◆ **Task statement**
The listing is to be reproduced exactly, excluding its pictures.

◆ **Exercise data**
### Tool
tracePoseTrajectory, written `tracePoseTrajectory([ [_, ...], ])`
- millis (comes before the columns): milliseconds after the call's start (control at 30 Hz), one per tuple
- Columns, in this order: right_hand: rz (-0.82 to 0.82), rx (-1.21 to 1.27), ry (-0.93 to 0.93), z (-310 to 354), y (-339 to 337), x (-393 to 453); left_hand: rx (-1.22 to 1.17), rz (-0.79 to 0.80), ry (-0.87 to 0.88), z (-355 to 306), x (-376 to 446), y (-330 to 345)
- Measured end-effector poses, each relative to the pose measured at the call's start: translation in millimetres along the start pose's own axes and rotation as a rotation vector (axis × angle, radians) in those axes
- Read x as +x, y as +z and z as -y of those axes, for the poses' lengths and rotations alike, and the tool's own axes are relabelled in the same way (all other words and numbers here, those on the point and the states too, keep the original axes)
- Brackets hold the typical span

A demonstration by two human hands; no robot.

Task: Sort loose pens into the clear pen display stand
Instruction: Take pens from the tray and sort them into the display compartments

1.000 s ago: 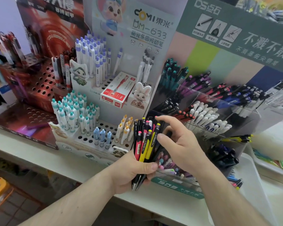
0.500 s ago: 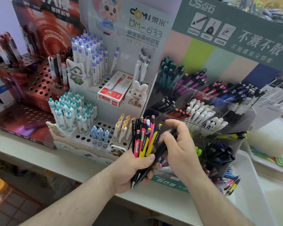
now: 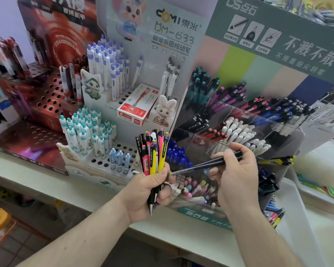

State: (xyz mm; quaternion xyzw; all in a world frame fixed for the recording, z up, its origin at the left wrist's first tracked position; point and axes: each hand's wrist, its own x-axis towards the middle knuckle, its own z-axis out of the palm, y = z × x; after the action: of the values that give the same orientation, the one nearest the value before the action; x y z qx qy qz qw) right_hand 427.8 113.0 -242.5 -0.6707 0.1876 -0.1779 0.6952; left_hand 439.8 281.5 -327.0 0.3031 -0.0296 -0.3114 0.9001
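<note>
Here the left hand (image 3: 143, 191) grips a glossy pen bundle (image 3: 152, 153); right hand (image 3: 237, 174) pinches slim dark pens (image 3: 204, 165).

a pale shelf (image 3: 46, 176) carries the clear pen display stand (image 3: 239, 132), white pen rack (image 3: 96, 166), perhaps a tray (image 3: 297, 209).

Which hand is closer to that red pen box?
Left. The left hand, gripping a pen bundle, sits just below the red box. The right hand, holding dark pens, is farther off to the box's lower right.
</note>
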Motion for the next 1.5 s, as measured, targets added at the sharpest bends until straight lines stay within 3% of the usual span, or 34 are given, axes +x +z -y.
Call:
tracePoseTrajectory([
  [133, 0.000, 0.044, 0.016, -1, 1, -4, -0.034, 0.023, 0.017, 0, 3, 0],
  [267, 0.060, 0.246, 0.125, -1, 6, -8, -0.168, 0.054, -0.006, -3, 6, -2],
  [600, 0.097, 0.438, 0.333, -2, 12, -7, -0.447, 0.384, -0.065, -17, 22, -4],
  [700, 0.077, 0.440, 0.294, 7, 11, -4, -0.385, 0.312, -0.063, -22, 22, -1],
  [767, 0.039, 0.394, 0.153, 21, 9, 1, -0.271, 0.214, -0.030, -25, 21, 0],
  [933, -0.082, 0.066, -0.456, 54, 12, 26, -0.034, 0.073, 0.036, -26, 19, 0],
  [1000, -0.089, -0.150, -0.609, 56, 21, 39, 0.038, 0.031, 0.049, -26, 17, 1],
  [1233, 0.035, -0.751, -0.707, 31, 61, 74, 0.246, -0.065, 0.087, -28, 13, 2],
  [1367, 0.017, -1.318, -0.702, 17, 68, 81, 0.325, -0.084, 0.095, -27, 11, 1],
  [1500, 0.100, -1.489, -0.660, 14, 69, 82, 0.360, -0.106, 0.102, -27, 10, 2],
])
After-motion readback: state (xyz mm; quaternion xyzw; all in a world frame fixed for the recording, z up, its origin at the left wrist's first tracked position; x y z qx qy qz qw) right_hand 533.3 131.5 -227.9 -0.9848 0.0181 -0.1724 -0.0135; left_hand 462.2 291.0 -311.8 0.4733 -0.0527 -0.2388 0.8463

◆ **Expected answer**
### Tool
tracePoseTrajectory, written `tracePoseTrajectory([ [_, ...], ])`
- millis (comes before the columns): milliseconds after the call's start (control at 30 Hz), one per tuple
- Columns, in this order: right_hand: rz (-0.82 to 0.82), rx (-1.21 to 1.27), ry (-0.93 to 0.93), z (-310 to 354), y (-339 to 337), x (-393 to 453); left_hand: rx (-1.22 to 1.17), rz (-0.79 to 0.80), ry (-0.87 to 0.88), z (-355 to 306), x (-376 to 446), y (-330 to 345)
- Measured end-effector poses, each relative to the pose measured at the call's start: translation in millimetres along the start pose's own axes and rotation as a rotation vector (axis × angle, radians) in those axes
- Read x as +x, y as +z and z as -y of those axes, for the poses' lengths and rotations alike, and the tool's own axes are relabelled in the same way (all other words and numbers here, those on the point and the states too, keep the original axes)
- Brackets hold the typical span

A demonstration by two human hands; no robot.

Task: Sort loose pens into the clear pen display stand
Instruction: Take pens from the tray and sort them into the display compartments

1.000 s ago: 
0.500 s ago: 
now: 

State: (xyz mm; quaternion xyzw; all in a world frame fixed for the recording, z up, its origin at the left wrist's first tracked position; point and axes: each hand's wrist, its own x-axis towards the middle knuckle, its own z-axis out of the palm, y = z × x; after the action: of the values that give the same orientation, the one nearest the value before the action; x y z qx qy qz qw) right_hand 427.8 113.0 -242.5 -0.6707 0.1876 -0.1779 0.6952; left_hand 439.8 281.5 -327.0 0.3031 -0.0296 -0.3114 0.9001
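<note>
Here the left hand (image 3: 143, 191) grips a glossy pen bundle (image 3: 152, 153); right hand (image 3: 237, 174) pinches slim dark pens (image 3: 204, 165).

a pale shelf (image 3: 46, 176) carries the clear pen display stand (image 3: 239, 132), white pen rack (image 3: 96, 166), perhaps a tray (image 3: 297, 209).

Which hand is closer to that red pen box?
Left. The left hand, gripping a pen bundle, sits just below the red box. The right hand, holding dark pens, is farther off to the box's lower right.
</note>
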Motion for the next 1.5 s, as measured, targets added at the sharpest bends until straight lines stay within 3% of the usual span, or 34 are given, axes +x +z -y.
Call:
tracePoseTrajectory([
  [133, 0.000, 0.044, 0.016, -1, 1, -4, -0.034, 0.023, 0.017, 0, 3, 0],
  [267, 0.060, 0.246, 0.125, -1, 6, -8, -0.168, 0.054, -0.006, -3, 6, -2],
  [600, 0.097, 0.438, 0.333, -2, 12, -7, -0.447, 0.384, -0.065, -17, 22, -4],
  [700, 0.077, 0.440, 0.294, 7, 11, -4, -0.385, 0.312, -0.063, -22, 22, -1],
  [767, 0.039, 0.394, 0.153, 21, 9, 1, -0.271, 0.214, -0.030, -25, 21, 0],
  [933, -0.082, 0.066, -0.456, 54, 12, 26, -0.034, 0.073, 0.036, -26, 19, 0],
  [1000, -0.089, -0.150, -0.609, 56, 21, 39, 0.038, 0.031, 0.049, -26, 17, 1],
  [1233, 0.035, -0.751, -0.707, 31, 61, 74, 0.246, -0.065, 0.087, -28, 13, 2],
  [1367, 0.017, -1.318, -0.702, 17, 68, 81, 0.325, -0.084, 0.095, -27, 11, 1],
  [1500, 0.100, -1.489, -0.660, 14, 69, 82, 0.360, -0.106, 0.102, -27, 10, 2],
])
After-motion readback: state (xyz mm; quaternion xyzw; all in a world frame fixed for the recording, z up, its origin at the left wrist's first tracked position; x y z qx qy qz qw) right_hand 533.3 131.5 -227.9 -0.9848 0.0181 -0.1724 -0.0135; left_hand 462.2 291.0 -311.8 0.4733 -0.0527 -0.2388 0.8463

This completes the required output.